🤖 AI Summary
Multi-user extended reality (XR) systems exhibit unique software defects that severely degrade shared immersive experiences, yet their root causes and impacts remain poorly understood. To address this gap, we conduct a large-scale empirical study of 2,649 real-world bug reports—aggregated from GitHub repositories, developer forums, and app store reviews—and apply iterative open coding to construct the first three-dimensional defect taxonomy for multi-user XR, structured along symptom–root cause–impact dimensions. Our analysis reveals synchronization inconsistency and avatar anomalies as the most prevalent symptoms, with network synchronization logic flaws and session management vulnerabilities identified as primary root causes; over 34% of defects result in shared world crashes, persistent disconnections, or interaction failures. Based on these findings, we propose actionable quality assurance strategies spanning development practices, platform design, and future research directions—providing an evidence-based foundation and methodological framework to enhance the reliability of multi-user XR systems.
📝 Abstract
Multi-user Extended Reality (XR) systems enable transformative shared experiences but introduce unique software defects that compromise user experience.

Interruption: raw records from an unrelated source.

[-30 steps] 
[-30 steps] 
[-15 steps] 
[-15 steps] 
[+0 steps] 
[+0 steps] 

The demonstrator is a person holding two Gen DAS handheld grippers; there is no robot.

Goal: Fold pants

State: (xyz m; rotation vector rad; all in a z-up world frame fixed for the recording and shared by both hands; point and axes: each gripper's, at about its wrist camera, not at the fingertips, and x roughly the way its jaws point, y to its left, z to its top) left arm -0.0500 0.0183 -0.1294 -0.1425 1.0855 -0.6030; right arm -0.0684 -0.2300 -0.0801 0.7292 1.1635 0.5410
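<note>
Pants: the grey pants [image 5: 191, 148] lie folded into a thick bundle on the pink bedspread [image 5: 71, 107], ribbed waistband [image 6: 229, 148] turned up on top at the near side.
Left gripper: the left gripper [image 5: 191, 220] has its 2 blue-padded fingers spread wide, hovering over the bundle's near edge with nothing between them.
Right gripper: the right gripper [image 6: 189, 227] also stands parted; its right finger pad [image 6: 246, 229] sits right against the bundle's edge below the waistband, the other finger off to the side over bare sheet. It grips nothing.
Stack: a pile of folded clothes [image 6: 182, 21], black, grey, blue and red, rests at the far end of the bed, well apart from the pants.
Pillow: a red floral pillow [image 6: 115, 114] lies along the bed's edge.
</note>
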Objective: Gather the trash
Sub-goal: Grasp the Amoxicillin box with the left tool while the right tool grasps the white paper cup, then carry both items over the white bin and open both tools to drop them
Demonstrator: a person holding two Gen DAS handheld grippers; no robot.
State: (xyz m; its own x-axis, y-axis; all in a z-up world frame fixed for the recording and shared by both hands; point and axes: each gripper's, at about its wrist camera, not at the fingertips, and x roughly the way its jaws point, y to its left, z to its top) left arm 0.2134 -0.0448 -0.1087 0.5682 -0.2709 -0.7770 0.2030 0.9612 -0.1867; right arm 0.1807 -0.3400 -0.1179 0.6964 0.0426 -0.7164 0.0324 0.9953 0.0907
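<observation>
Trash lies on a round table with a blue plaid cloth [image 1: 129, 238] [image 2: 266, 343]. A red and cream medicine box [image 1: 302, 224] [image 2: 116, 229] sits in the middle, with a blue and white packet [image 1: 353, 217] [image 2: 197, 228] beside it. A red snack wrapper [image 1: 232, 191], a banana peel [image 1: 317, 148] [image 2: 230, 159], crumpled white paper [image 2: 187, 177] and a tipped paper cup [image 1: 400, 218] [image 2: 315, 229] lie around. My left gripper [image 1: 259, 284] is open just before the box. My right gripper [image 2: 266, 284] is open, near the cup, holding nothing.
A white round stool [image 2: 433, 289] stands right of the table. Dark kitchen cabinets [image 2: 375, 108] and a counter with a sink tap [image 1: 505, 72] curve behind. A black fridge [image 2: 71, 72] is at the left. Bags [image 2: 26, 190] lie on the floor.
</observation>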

Understanding software defects in multi-user XR systems is crucial for enhancing system reliability, yet remains underexplored. To fill the gap, this paper presents the first large-scale empirical study of multi-user XR defects, analyzing 2,649 real-world bug reports from diverse sources, including developer forums, GitHub repositories, and app reviews on mainstream XR app stores. Through rigorous qualitative analysis using iterative open coding, we develop a comprehensive taxonomy that classifies multi-user XR bugs along three dimensions: Symptom Manifestation, Root Cause Origin, and Consequence Severity. Our findings reveal that synchronization inconsistencies and avatar-related anomalies are the most prevalent symptoms, while network/synchronization logic defects and session management flaws emerge as dominant root causes. Critically, over 34% of analyzed bugs lead to severe consequences that fundamentally break the shared experience, including system crashes, persistent disconnections, and complete interaction breakdowns, etc. We also identify concerning privacy and health implications unique to multi-user XR contexts. Based on our findings of defect analysis, we provide actionable recommendations for developers, platform vendors, and researchers. Our results demonstrate that multi-user XR systems face distinct challenges at the intersection of distributed systems, real-time 3D interaction, and immersive experiences, necessitating specialized approaches to testing, debugging, and quality assurance.